> **What you have to do**: Your job with the data below: print everything from the line that holds "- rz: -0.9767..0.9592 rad" down to the line that holds "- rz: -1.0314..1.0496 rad", ends included, exactly, and nothing else.

> **Information shown**:
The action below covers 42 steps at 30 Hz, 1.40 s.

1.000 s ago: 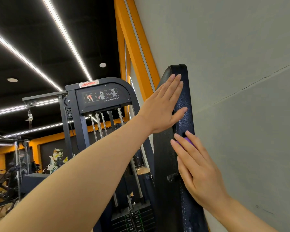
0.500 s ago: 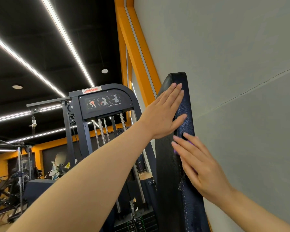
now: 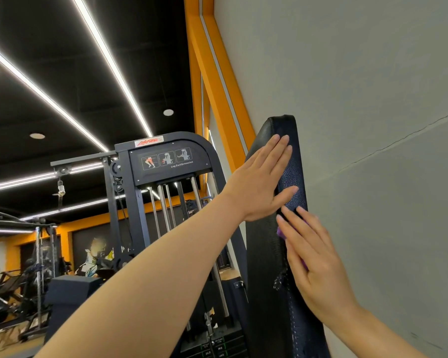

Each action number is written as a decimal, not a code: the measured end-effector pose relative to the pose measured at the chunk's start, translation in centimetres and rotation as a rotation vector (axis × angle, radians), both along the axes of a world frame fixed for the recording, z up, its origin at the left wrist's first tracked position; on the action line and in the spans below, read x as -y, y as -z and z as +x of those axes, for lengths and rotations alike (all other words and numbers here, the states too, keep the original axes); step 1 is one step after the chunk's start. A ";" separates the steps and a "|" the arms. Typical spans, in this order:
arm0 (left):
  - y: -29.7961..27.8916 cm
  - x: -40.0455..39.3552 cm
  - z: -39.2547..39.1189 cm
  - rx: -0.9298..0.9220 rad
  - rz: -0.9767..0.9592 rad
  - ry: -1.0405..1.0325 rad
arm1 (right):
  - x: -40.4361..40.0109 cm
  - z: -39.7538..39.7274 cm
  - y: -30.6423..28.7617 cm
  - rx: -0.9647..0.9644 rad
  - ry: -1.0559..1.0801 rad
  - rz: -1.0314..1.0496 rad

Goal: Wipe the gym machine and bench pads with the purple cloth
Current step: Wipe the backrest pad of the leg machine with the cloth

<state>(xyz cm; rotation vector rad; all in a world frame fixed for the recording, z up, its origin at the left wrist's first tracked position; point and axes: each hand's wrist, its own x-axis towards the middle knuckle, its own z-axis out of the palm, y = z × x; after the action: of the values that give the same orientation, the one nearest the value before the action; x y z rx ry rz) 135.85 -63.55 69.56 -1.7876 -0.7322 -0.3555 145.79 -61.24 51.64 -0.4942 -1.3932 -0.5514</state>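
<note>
My right hand lies flat with the fingers straight, pressing the purple cloth against the narrow edge of the upright black pad. Only slivers of the cloth show, one by my fingertips and one under the palm; the rest is hidden beneath the hand. My left hand is also spread wide and holds nothing, its palm braced on the pad's broad face just above the right hand, the thumb reaching across the pebbled edge.

The pad stands close beside the grey wall, its rounded top near the orange trim. Lower on the seam I can see worn, flaking stitching. Behind my left arm is the leg curl machine with its instruction plate, guide rods and weight stack.

As I judge it, I am mid-way through this one pad: the cloth sits around its middle height, so the top stretch under my left hand and the lower run remain to be covered. The machine frame and any other pads look untouched, though I cannot tell that for certain.
</note>
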 end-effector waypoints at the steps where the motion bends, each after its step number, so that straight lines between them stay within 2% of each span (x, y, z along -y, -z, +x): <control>1: 0.0 0.0 0.0 0.002 0.001 -0.003 | 0.1 -0.4 0.5 -0.012 -0.010 -0.013; 5: 0.1 0.0 -0.1 -0.018 0.046 0.007 | 0.5 -1.0 5.5 0.122 0.064 -0.010; 8: 1.3 -0.4 -0.9 -0.199 0.108 0.116 | 0.5 -0.2 5.9 0.195 0.083 0.004; 10: 2.1 -0.8 -1.8 -0.266 0.120 0.161 | 0.5 0.2 4.1 0.131 0.058 -0.010; 12: 2.7 -0.8 -2.4 -0.249 0.109 0.168 | 0.6 0.0 2.6 0.001 0.014 -0.071; 14: 2.9 -0.6 -2.7 -0.241 0.093 0.158 | 1.0 -1.0 3.1 -0.050 -0.007 -0.140; 19: 3.4 -0.2 -2.4 -0.222 0.075 0.131 | 2.2 -2.7 12.3 0.192 0.131 -0.145; 21: 3.9 -0.3 -2.3 -0.202 0.080 0.141 | 2.0 -2.1 12.2 0.227 0.132 -0.118; 25: 4.7 -0.2 -2.3 -0.152 0.059 0.140 | 1.6 -2.1 6.5 0.010 0.018 -0.156; 27: 4.9 0.0 -2.4 -0.136 0.036 0.120 | 1.7 -3.0 6.1 -0.081 0.001 -0.200; 29: 5.2 0.3 -2.5 -0.132 0.026 0.102 | 2.2 -4.1 9.7 -0.051 0.032 -0.217; 31: 5.6 0.6 -2.5 -0.138 0.012 0.075 | 3.0 -4.9 14.8 0.057 0.097 -0.216; 33: 6.2 0.6 -2.6 -0.137 0.012 0.055 | 3.2 -4.7 17.3 0.104 0.113 -0.214; 39: 7.5 0.5 -3.0 -0.113 0.017 0.089 | 2.3 -4.0 9.9 -0.043 0.023 -0.222; 42: 7.5 0.6 -3.0 -0.115 0.017 0.077 | 2.8 -5.1 13.1 -0.062 0.043 -0.269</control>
<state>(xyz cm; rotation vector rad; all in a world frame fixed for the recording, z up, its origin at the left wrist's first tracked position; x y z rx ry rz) 132.86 -64.16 62.07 -1.8076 -0.5794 -0.3062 140.74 -64.04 38.52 -0.7527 -1.4072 -0.3814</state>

> **Result**:
  - rz: -0.9767..0.9592 rad
  - ry: -1.0405..1.0325 rad
arm1 (right):
  - x: -40.4361..40.0109 cm
  - z: -39.7538..39.7274 cm
  - y: -30.6423..28.7617 cm
  - rx: -0.9647..0.9644 rad
  - ry: -1.0559..1.0801 rad
  - rz: -1.0314..1.0496 rad

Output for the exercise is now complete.